▶ **YOUR ASSIGNMENT**: For the entries below, print exactly the lines between the line holding "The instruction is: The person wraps" and the line holding "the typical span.", inclusive, and nothing else.
** TASK MATERIAL follows **
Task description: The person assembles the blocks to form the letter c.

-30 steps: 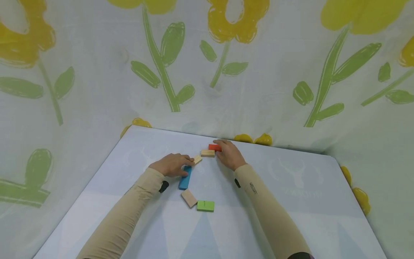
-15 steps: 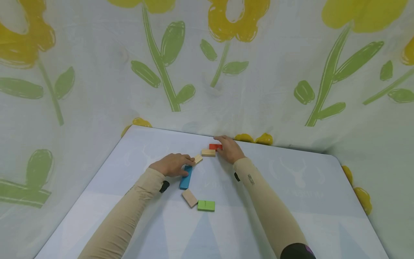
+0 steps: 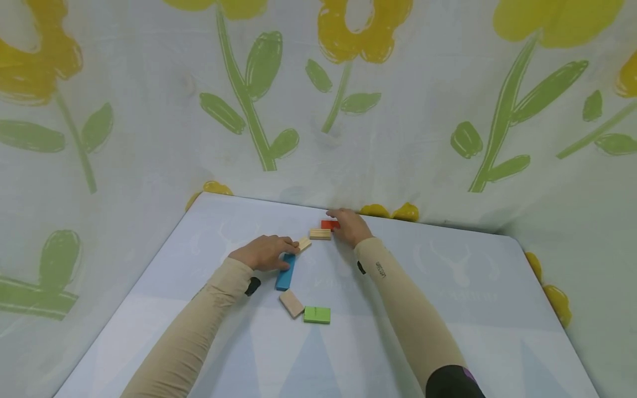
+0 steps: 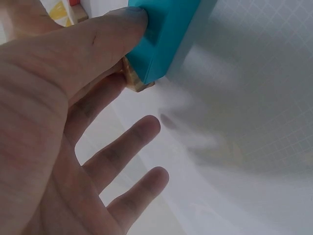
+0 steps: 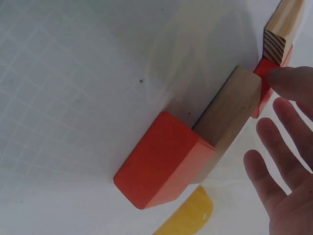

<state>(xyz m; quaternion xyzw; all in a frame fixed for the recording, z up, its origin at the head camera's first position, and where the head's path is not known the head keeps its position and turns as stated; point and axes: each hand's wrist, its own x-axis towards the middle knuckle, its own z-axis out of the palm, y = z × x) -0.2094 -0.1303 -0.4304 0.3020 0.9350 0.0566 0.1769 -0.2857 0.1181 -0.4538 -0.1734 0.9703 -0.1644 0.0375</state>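
Note:
In the head view a row of blocks curves over the white table (image 3: 428, 309). My left hand (image 3: 264, 253) rests at the blue block (image 3: 283, 276): in the left wrist view its thumb (image 4: 120, 22) lies on that block. The index fingertip is close to a wooden block (image 3: 304, 244), with the other fingers spread and straight. My right hand (image 3: 352, 226) is at the far end, its thumb (image 5: 293, 81) touching a red block (image 5: 265, 69), its fingers (image 5: 281, 156) loosely extended. A striped wooden block (image 3: 320, 234) sits beside that red block.
Nearer in the head view lie a beige block (image 3: 291, 303) and a green block (image 3: 317, 315). In the right wrist view a plain wooden block (image 5: 227, 105) and another red block (image 5: 161, 159) continue the row. A flower-printed cloth (image 3: 398, 138) rises behind the table's far edge.
My right hand has shifted slightly away from me at the red block, its fingertips now farther past the block. The left hand and the blocks look still.

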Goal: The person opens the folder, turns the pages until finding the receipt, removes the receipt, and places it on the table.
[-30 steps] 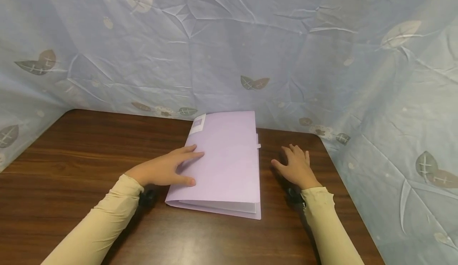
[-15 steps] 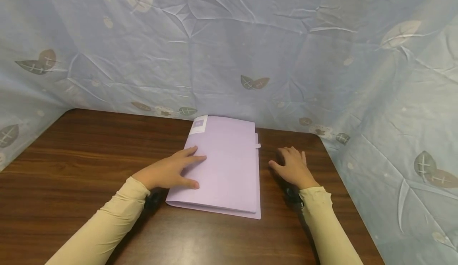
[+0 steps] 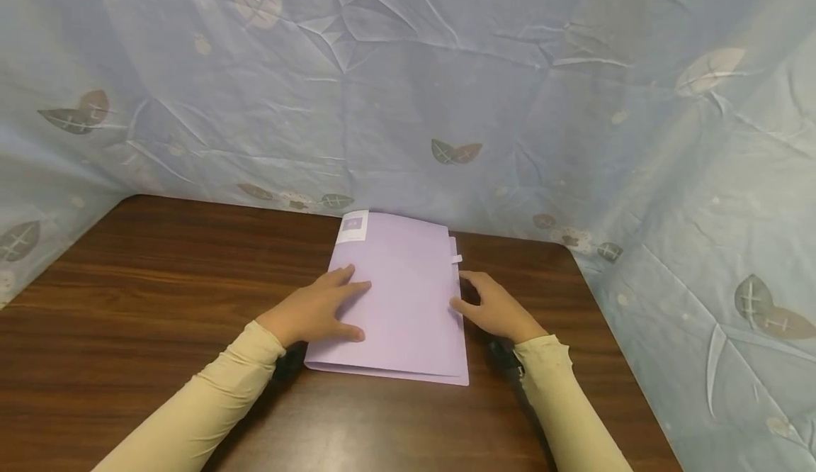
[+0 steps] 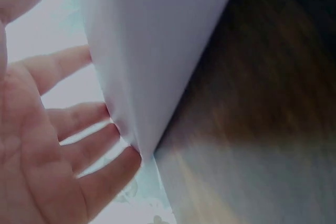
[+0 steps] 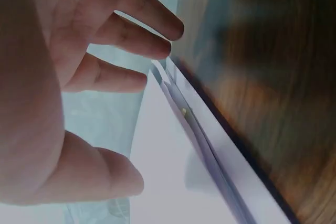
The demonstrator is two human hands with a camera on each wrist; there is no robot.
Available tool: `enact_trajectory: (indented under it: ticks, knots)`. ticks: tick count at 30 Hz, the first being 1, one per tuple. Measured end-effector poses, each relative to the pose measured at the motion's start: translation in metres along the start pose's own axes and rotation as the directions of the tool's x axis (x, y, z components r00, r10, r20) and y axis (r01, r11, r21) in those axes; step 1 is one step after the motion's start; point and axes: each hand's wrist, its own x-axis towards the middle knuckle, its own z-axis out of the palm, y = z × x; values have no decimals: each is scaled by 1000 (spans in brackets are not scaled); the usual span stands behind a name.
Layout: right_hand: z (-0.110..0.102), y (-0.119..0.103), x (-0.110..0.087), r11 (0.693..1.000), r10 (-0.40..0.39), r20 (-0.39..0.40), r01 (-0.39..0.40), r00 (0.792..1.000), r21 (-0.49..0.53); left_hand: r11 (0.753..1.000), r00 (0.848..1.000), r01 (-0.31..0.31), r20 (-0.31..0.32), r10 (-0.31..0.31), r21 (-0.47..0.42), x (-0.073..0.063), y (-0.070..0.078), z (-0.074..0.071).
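A light purple folder (image 3: 404,288) lies with its cover down on the brown wooden table, a white label (image 3: 354,225) at its upper left corner. A small white tab (image 3: 456,259) sticks out on the right edge. My left hand (image 3: 312,314) rests on the spine side, fingers spread over the cover; in the left wrist view its fingertips (image 4: 128,156) touch the spine. At the opposite edge is my right hand (image 3: 500,310), thumb over the cover's border and fingers beside the edge. Sheets (image 5: 197,135) show between the covers in the right wrist view.
The dark wood-grain table (image 3: 159,295) runs out to the left and in front of the folder. Behind it and along the right side hangs a pale blue curtain (image 3: 408,89) with leaf prints, close to the folder's far edge.
The folder's cover has come down closer over the pages. My right hand has moved left from the bare table to the folder's edge. My left hand has shifted slightly right.
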Motion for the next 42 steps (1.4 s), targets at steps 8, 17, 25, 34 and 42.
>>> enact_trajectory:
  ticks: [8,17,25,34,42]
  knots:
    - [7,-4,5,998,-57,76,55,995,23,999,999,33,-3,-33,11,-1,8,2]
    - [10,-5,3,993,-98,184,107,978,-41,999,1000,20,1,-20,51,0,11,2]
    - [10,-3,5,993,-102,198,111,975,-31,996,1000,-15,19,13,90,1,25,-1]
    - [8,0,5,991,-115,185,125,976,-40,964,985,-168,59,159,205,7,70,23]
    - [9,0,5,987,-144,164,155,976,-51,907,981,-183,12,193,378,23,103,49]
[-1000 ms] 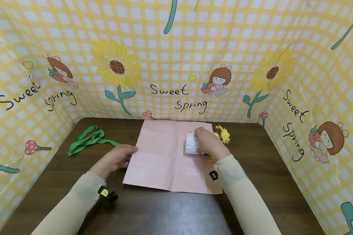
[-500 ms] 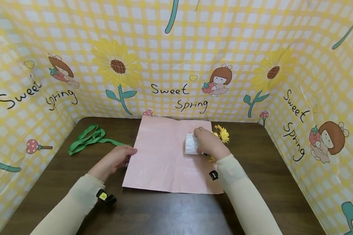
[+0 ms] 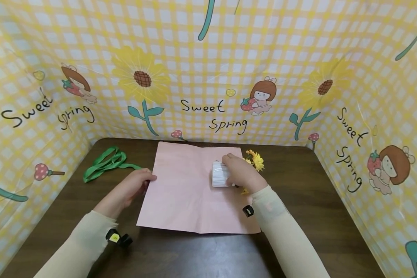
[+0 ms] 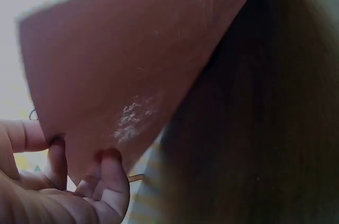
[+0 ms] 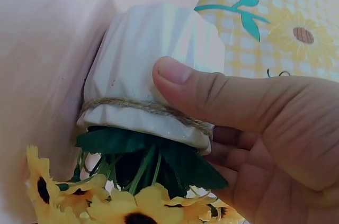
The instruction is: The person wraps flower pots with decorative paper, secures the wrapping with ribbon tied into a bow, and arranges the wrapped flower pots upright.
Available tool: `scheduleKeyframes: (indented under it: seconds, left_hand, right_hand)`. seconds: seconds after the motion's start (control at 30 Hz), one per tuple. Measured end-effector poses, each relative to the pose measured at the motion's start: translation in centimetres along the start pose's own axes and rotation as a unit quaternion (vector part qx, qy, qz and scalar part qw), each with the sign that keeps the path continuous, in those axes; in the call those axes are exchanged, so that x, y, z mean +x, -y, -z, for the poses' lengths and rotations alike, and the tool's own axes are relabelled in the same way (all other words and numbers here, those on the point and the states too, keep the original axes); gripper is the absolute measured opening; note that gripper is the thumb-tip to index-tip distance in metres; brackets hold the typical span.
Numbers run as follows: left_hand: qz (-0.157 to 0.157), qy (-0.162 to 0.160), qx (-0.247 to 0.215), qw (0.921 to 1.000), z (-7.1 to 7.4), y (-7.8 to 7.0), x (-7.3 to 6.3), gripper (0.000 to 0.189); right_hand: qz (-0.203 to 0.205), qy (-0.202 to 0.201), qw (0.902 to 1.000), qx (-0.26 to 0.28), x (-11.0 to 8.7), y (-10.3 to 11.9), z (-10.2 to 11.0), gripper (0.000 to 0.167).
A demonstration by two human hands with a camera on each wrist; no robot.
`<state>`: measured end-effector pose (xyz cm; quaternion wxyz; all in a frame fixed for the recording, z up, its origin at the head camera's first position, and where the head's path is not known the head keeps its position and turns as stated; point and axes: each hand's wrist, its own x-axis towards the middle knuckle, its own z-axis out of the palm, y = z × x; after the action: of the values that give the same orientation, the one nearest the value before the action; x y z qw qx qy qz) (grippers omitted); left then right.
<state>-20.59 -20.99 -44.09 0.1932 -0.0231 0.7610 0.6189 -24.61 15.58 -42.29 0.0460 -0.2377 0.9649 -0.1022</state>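
Observation:
A sheet of pink paper with a crease down its middle lies over the dark table. My left hand pinches its left edge, and the left wrist view shows the paper's underside lifted off the table there. On the right half of the paper, my right hand grips a white ribbed flowerpot lying on its side. Twine rings the pot near its rim. Out of the pot come green leaves and yellow artificial flowers, which point right in the head view.
A loosely looped green ribbon lies at the left back of the dark wooden table. Yellow checked cloth walls in the back and both sides.
The paper, both hands and the pot have shifted slightly left and toward me. The paper's left edge rose briefly, then came lower. Both grips stay the same.

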Motion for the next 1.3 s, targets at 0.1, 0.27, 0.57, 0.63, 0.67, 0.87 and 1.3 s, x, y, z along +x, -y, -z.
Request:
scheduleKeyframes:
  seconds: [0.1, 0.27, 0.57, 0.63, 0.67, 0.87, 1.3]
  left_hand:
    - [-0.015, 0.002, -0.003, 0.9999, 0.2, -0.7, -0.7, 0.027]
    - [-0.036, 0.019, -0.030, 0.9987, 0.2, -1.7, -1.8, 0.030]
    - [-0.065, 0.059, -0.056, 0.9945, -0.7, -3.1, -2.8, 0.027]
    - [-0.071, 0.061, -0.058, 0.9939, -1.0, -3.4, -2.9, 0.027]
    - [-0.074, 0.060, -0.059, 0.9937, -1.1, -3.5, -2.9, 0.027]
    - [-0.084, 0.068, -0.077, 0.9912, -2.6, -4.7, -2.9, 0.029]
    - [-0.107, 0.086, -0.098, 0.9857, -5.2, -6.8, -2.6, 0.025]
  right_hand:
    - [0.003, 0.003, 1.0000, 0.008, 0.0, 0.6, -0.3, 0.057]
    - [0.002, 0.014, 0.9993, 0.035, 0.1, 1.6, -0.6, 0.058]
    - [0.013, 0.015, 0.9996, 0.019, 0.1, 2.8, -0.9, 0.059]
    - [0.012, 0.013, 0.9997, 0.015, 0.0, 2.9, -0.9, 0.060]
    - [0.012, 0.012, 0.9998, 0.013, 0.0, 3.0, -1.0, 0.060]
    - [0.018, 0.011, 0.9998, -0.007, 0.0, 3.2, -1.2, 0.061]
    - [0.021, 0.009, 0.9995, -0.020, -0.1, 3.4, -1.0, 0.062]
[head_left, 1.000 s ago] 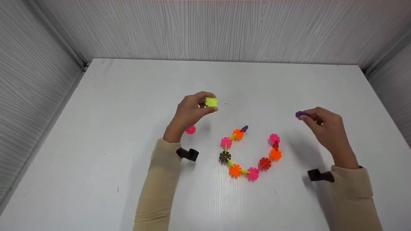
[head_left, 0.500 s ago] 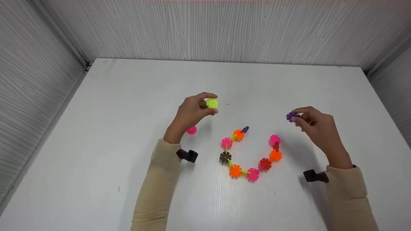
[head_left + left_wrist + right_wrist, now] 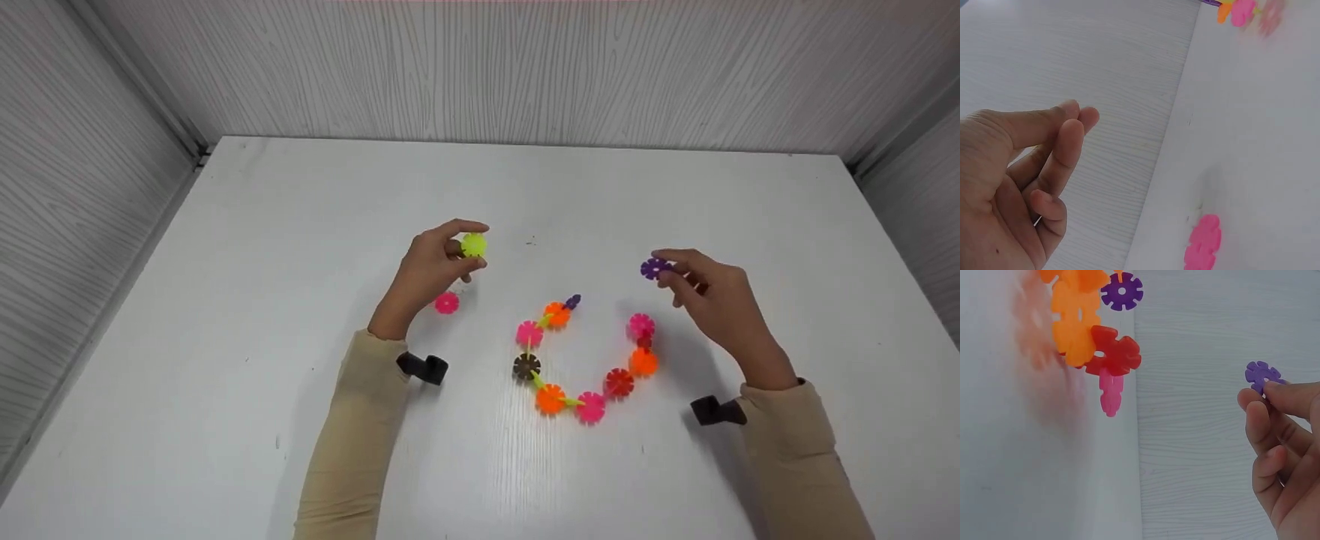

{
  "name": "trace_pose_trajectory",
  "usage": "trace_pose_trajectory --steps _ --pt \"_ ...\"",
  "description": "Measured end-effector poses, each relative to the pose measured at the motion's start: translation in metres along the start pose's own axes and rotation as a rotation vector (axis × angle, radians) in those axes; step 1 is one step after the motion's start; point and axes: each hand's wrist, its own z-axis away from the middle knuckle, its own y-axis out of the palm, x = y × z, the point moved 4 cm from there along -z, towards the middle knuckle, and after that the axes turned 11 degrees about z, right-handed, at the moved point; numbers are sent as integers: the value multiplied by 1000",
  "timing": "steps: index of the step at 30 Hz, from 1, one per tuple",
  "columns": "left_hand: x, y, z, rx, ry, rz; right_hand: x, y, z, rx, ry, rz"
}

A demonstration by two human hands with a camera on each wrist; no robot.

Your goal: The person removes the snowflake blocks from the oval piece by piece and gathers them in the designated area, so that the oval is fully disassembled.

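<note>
Between thumb and index finger my left hand [image 3: 433, 264] pinches a yellow snowflake disc [image 3: 474, 244], raised over the table; in the left wrist view the fingers hide nearly all of it. My right hand [image 3: 711, 298] pinches a purple snowflake disc [image 3: 655, 269] by its edge, also in the air, and its notches show in the right wrist view [image 3: 1262, 376]. Below and between the hands lies a U-shaped chain of linked discs [image 3: 590, 407] in pink, orange, yellow, red and dark brown. One end is a small purple disc [image 3: 572, 302], the other a pink disc [image 3: 641, 326].
A loose pink disc [image 3: 447, 303] lies on the white table [image 3: 225, 375] beneath the left wrist. Grey wood-grain panels [image 3: 480, 71] rise behind the table and at both sides. Each sleeve cuff carries a small black camera mount [image 3: 424, 368].
My right hand has moved left with the purple disc, which now faces the head camera more fully. The left hand has shifted slightly left with the yellow disc. The chain stays put.
</note>
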Motion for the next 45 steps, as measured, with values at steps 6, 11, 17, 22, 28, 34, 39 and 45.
trace_pose_trajectory --steps 6,11,17,22,28,34,39,45 --pt "7 -16 7 -12 16 -12 14 11 -3 77 -10 -4" --pt "15 -32 14 25 36 -11 25 22 -7 139 -6 -34" --pt "31 -52 25 65 -28 -18 41 37 -9 232 13 -103" --pt "43 -67 33 86 -72 -72 54 49 -10 277 15 -174" --pt "53 -80 41 118 -112 -120 70 62 -11 321 41 -276" --pt "61 -89 49 154 -154 -109 86 73 -13 373 84 -396" --pt "66 -96 49 153 -183 -82 101 81 -16 432 89 -424" --pt "71 -100 50 141 -248 -104 120 96 -17 502 70 -421"
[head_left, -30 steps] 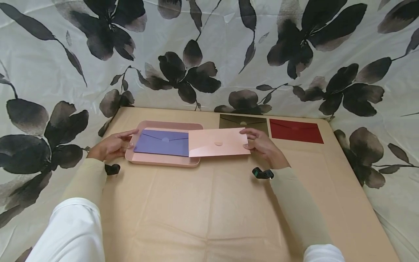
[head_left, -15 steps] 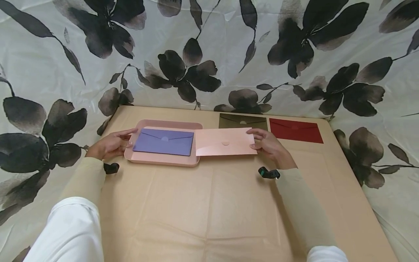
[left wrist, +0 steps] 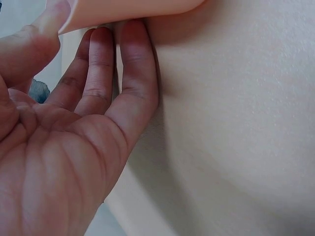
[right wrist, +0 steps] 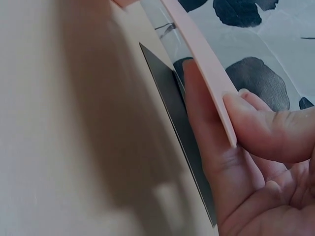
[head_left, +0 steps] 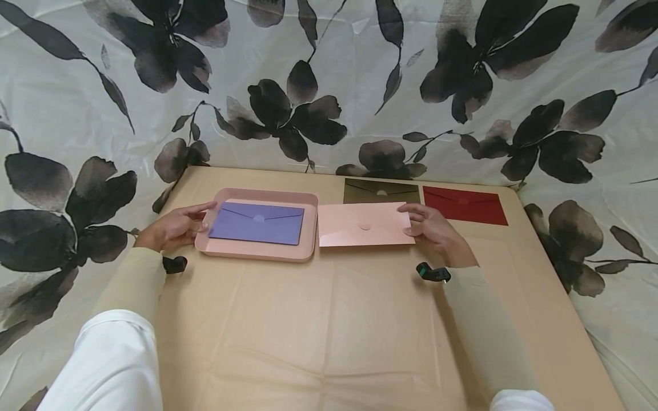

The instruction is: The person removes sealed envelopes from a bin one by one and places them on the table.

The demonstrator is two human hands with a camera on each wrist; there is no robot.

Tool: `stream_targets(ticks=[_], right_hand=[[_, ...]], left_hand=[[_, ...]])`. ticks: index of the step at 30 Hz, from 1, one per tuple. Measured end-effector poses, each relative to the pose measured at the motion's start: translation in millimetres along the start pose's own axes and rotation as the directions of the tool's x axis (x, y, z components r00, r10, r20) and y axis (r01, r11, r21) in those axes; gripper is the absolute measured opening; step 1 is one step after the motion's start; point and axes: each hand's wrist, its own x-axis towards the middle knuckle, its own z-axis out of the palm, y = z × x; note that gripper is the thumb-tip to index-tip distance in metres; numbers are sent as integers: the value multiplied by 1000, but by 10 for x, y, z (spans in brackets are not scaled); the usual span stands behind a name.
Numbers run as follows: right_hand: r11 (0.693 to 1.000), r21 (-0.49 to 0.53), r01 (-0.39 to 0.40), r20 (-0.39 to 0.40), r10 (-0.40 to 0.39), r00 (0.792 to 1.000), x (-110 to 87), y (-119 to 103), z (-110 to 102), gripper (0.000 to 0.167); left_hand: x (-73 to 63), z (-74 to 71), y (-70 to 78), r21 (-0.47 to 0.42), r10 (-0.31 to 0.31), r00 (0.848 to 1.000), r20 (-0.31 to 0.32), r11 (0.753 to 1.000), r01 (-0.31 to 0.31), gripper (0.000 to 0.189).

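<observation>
Right of the tray pinched by the left hand, right hand pinches pink envelope, long axis running left-right.

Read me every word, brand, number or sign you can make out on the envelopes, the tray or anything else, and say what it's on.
No text can be read in any view.
Pink envelope, blue envelope, green envelope, red envelope, tray: no lettering shows.
Black device on the right wrist: a green mark, too small to make out.
</observation>
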Motion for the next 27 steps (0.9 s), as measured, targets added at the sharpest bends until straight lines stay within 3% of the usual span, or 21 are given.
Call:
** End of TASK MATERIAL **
▶ **OUTPUT BELOW**:
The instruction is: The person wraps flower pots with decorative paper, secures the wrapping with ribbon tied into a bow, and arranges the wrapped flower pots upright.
Available tool: `scheduleKeyframes: (indented under it: seconds, left_hand, right_hand)`. seconds: seconds after the motion's start (control at 30 Hz), one per tuple. Measured end-effector poses, each relative to the pose measured at the motion's start: translation in centimetres along the start pose's own axes and rotation as a unit quaternion (vector part qx, qy, qz and scalar part qw), each with the sign that keeps the path continuous, in those axes; in the call those axes are exchanged, so that x, y, z mean +x, -y, -z, for the poses' lengths and rotations alike, and the tool's own axes are relabelled in the same way (all other words and numbers here, those on the point and the states too, keep the original axes); gripper is the absolute measured opening; note that gripper is the thumb-tip to index-tip distance in metres; brackets hold the typical span.

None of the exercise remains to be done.